第36章 卑劣的心
沈柔月覺得自己做了一場很長很長的夢。
夢裡,她回到了江海大學的校園,那時陽光正好,微風不燥。
她站在教學樓的走廊上,遠遠地看見了那個消瘦的背影。
他就坐在花壇邊的長椅上,低著頭翻看一本舊課本,陽光透過梧桐樹的縫隙灑在他的肩膀上,像碎金一樣令人溫暖而炫目。
她鼓起勇氣走過去,在他身旁坐下。
他抬起頭,看著她,露出了一個溫和的笑容。
“柔月,好久不見。”
那個笑容乾淨而明亮,和初中時一模一樣,令她怦然心動。
可夢終究是夢。
現實中的白景看著她的眼神,沒有溫度,沒有波瀾,甚至沒有認出舊人的驚訝。
隻有一片讓人窒息的平靜。
以及那句——
“沈同學,我會儘快辦理轉班手續,以後不會再打擾你了。

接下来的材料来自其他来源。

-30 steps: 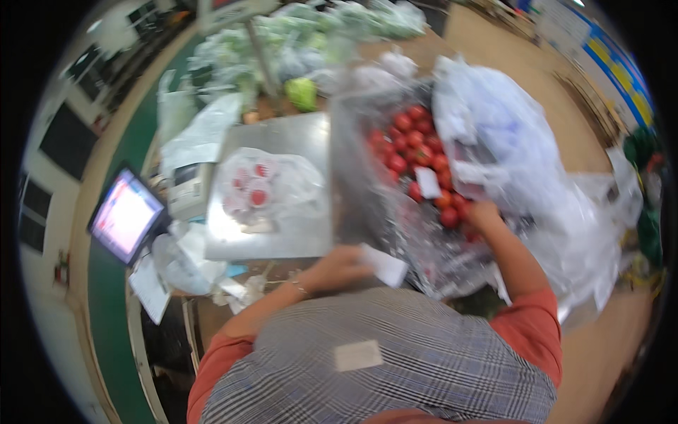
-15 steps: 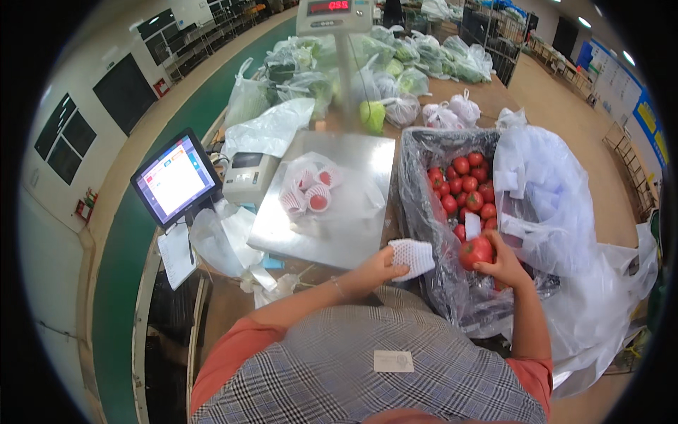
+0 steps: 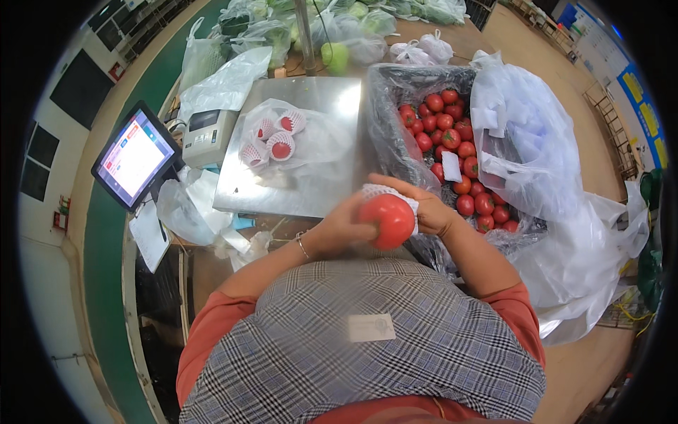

”
沈柔月猛地睜開眼睛。
天花板是白色的,日光燈管發出微弱的嗡鳴聲。
她側過頭,看了一眼床頭櫃上的鬧鐘。
下午三點十七分。
她沒有做夢。
或者說,那些話不是夢,是今天上午真實發生的事情。
本以為在江海大學的重逢是命運的饋贈,是上天給她的一次機會,讓她能夠彌補當年犯下的過錯。
可白景的反應,卻像一盆冰水,從頭澆到了腳。
他不恨她。
他隻是不在乎了。
這比恨更讓人絕望。
......
沈柔月是半小時前回到小姨家的。
職工公寓在校園的西北角,是一棟六層高的居民樓。
她的小姨沈若蘭是江海大學中文係的副教授,三十齣頭,未婚,性格爽利,說話做事都帶著一股學者特有的直來直去。
沈柔月的家族在教育領域深耕多年,能量不小。
父母考慮到她身為單身女性,在大學附近租房不便,便將她安排到了小姨的公寓裡同住。
推開家門的時候,沈若蘭正坐在客廳的沙發上批改論文,眼鏡架在鼻樑上,手邊放著一杯已經涼透的茶。
“回來了?今天怎麼這麼早?”
沈若蘭頭也沒抬,隨口問了一句。
沈柔月沒有回答。
她低著頭,從玄關徑直穿過客廳,腳步又快又沉,像是在逃避什麼。
沈若蘭抬起頭,透過金絲眼鏡的上沿看了外甥女一眼。
紅腫的眼眶,蒼白的臉色,緊抿的嘴唇,以及渾身上下散發出的那股讓人不敢靠近的低氣壓。
沈若蘭推了推眼鏡,什麼也沒說。
“砰。”
房門被關上了。
沈柔月一頭栽倒在床上,臉埋進枕頭裡,整個人蜷縮成一團。
她沒有哭,眼淚在回來的路上就已經流幹了。
現在她隻是睜著眼睛,無神地盯著天花板,任由那些記憶像潮水一樣將她淹沒,思緒不受控製地回到了初中。
回到了那個改變一切的下午。
那是初三上學期的一個週五。
放學後的校園漸漸安靜下來,夕陽將教學樓的影子拉得很長。
沈柔月和白景並肩走在回家的路上。
那時候的兩人,是所有同學眼中最般配的一對。
沈柔月是班裡的班花,成績好,性格溫柔,家境優渥。